← К описанию

Михаил Малов - Кулаки и философия



1


Удар. Еще удар. Металлический скрежет крюка, впившегося в сухую древесину яблони, отдавался в висках тупой, навязчивой нотой. Федор бил. Не яростно, не с остервенением, а методично, как заведенный механизм. Его кулаки, туго обмотанные серыми, уже не первой свежести бинтами, встречали резиновую поверхность груши с глухим, влажным чмоканьем. Каждый удар сотрясал не только тяжелый мешок, свисающий на толстой цепи, но и все его тело, отзываясь дрожью в натруженных плечах, в напряженных мышцах спины, в сжатых челюстях. Пот. Он стекал жгучими ручейками по вискам, слипал ресницы, пропитывал тонкую белую майку темными пятнами на спине и под мышками. Воздух был густым, как кисель, пропитанным запахами нагретой за день земли, пыльцы с соседних полей, сладковатой гнили падалицы и едким, знакомым до боли ароматом пота – своим собственным.


Он не считал удары. Счет был для спорта, для правил, для того мира, куда ему предстояло ехать завтра и который виделся ему туманной громадой стекла и бетона, где такие понятия, как честный удар, по расхожему мнению, были смешны. Здесь, под раскидистой яблоней, чьи ветви от тяжести незрелых плодов клонились к земле, как усталые руки, бить было просто физически необходимо. Это был способ выгнать из мышц накопившуюся за день, за неделю, за всю жизнь в этом захолустье сонную одурь. Или, наоборот, загнать внутрь ту тревогу, что клубилась под ребрами холодным комком, росла с каждым тиканьем часов, отсчитывающих последние часы пребывания дома.
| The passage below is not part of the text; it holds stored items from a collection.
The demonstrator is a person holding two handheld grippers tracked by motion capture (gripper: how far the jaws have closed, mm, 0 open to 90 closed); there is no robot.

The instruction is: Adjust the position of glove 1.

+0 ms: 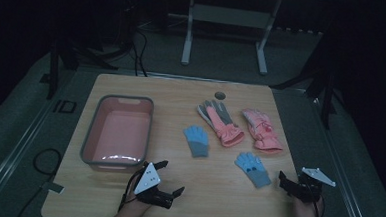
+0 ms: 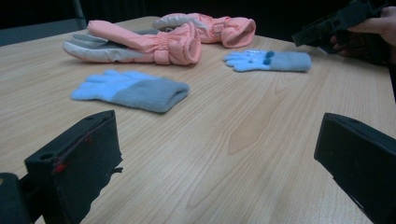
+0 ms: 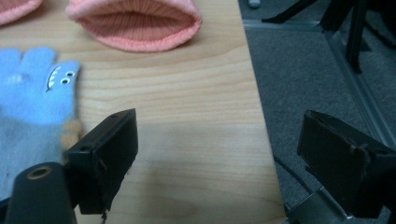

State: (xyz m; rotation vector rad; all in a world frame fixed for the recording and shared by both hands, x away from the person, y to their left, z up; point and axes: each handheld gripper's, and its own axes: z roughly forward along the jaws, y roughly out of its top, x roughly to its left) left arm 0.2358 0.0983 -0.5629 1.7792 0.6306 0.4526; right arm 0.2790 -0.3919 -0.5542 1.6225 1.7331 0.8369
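Gloves, four on the wooden table (image 1: 226,200): two small blue knit ones and two pink padded ones. Blue glove with a face pattern (image 1: 252,167) lies near the right front, nearest the right gripper (image 1: 289,186); in the right gripper view its fingers and stitched eyes (image 3: 32,93) sit just left of the left jaw. Second blue glove (image 1: 196,140) lies mid-table, grey cuff toward the person. Pink glove with a grey palm (image 1: 220,122) and the other pink glove (image 1: 261,130) lie side by side behind them. Pink basin (image 1: 118,131) stands at table left, apart from the gloves. Left gripper (image 1: 169,180) rests at the front edge, jaws spread wide, nothing between them. Right gripper at the table's right front corner, jaws likewise released and gripping nothing.
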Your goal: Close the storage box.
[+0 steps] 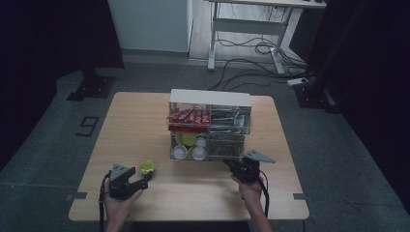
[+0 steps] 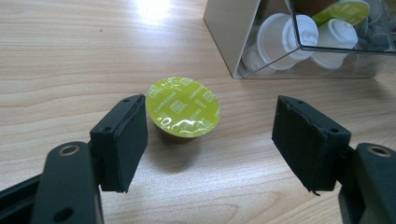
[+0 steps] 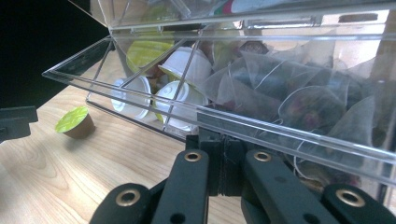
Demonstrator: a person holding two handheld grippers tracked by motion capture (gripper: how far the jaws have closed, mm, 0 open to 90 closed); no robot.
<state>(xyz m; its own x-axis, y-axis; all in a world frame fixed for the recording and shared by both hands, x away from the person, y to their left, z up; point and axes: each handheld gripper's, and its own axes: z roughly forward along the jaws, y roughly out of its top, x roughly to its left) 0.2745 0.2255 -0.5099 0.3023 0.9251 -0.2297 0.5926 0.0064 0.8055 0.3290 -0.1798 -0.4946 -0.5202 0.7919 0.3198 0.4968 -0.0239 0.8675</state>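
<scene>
Pale wooden tabletop (image 1: pixel 145 135) lies bare along its near edge, where the left gripper (image 2: pixel 210 140) stands spread around a green-lidded coffee capsule (image 2: pixel 183 107), its left pad just beside the capsule, the right apart. Farther in, the right gripper (image 3: pixel 219 170) is clenched under the front lip of a clear acrylic organizer (image 1: pixel 210 124); grey floor surrounds the table.
</scene>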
Завтра. Слово отдавалось в мозгу эхом, как удар колокола. Завтра закончится все это: пыль на подоконниках, скрип половиц под босыми ногами по утрам, голуби, воркующие под крышей, тяжелый, сытный запах отцовской картошки с салом по вечерам. Завтра начнется другое. Институт. Мегаполис. Будущее.


Удар. Груша отлетела, закружилась на цепи, заскрипев, как несмазанная дверь. Федор поймал ее локтем, прижал к себе на мгновение, ощущая сквозь тонкую майку ее тяжесть, влажность резины, слипшейся от его пота. Потом оттолкнул и замахнулся снова.

Спина горела огнем. Дыхание сбилось, хрипло вырываясь из пересохшего горла. Он чувствовал каждую прожилку, каждое волокно в своих руках – налитые кровью предплечья, сведенные в кулак пальцы, тупую боль в костяшках, приглушенную слоями бинта. Боль была знакомой, почти родной. Ясной. В ней не было подвоха, как в тех смутных обещаниях будущего. Ты бьешь – тебе больно. Все просто. Как уравнение с одним неизвестным.


Рядом на покосившейся деревянной скамейке сидел отец. Тень от яблони ложилась на него косыми полосами, делая морщинистое, обветренное лицо еще более рельефным, как старую карту. Он курил. Самокрутку из дешевой, крепкой махорки. Дым вился сизыми кольцами, смешиваясь с запахами сада, создавая свою собственную, терпкую ауру. Отец смотрел не на сына, а куда-то поверх забора, в сторону бескрайних полей, уже тронутых вечерней сизой дымкой. Его взгляд был мутным, отсутствующим. Руки, лежавшие на коленях, – большие, с узловатыми, распухшими от работы суставами, с глубокими, въевшимися в кожу трещинами и темными пятнами застарелых синяков. Пальцы, сжавшие самокрутку, были желтыми от никотина.


Федор знал этот взгляд. Отец часто уходил в себя. Туда, где копилась своя усталость, свои невысказанные мысли, своя, давно перемолотая жизнью горечь. Отец был человеком познавшим горечь бытия и смирившийся с ней. Федор понимал это, он мог рассуждать о сути бытия и прочих философских материях, как мать когда-то. Но это умение не давало ему ничего. Он не мог ни помочь, ни наставить.Отец редко говорил о чувствах. Говорил о погоде, о цене на картошку, о том, что сломалось в доме и надо починить. О будущем сына – тоже скупо, деловито: “Учись”, “Не связывайся”, “Деньги береги”. Как будто боялся сглазить. Как будто само слово “будущее” было слишком хрупким для этих мест, где жизнь тянулась, как старая резинка, от рассвета до заката, от посевной до уборочной.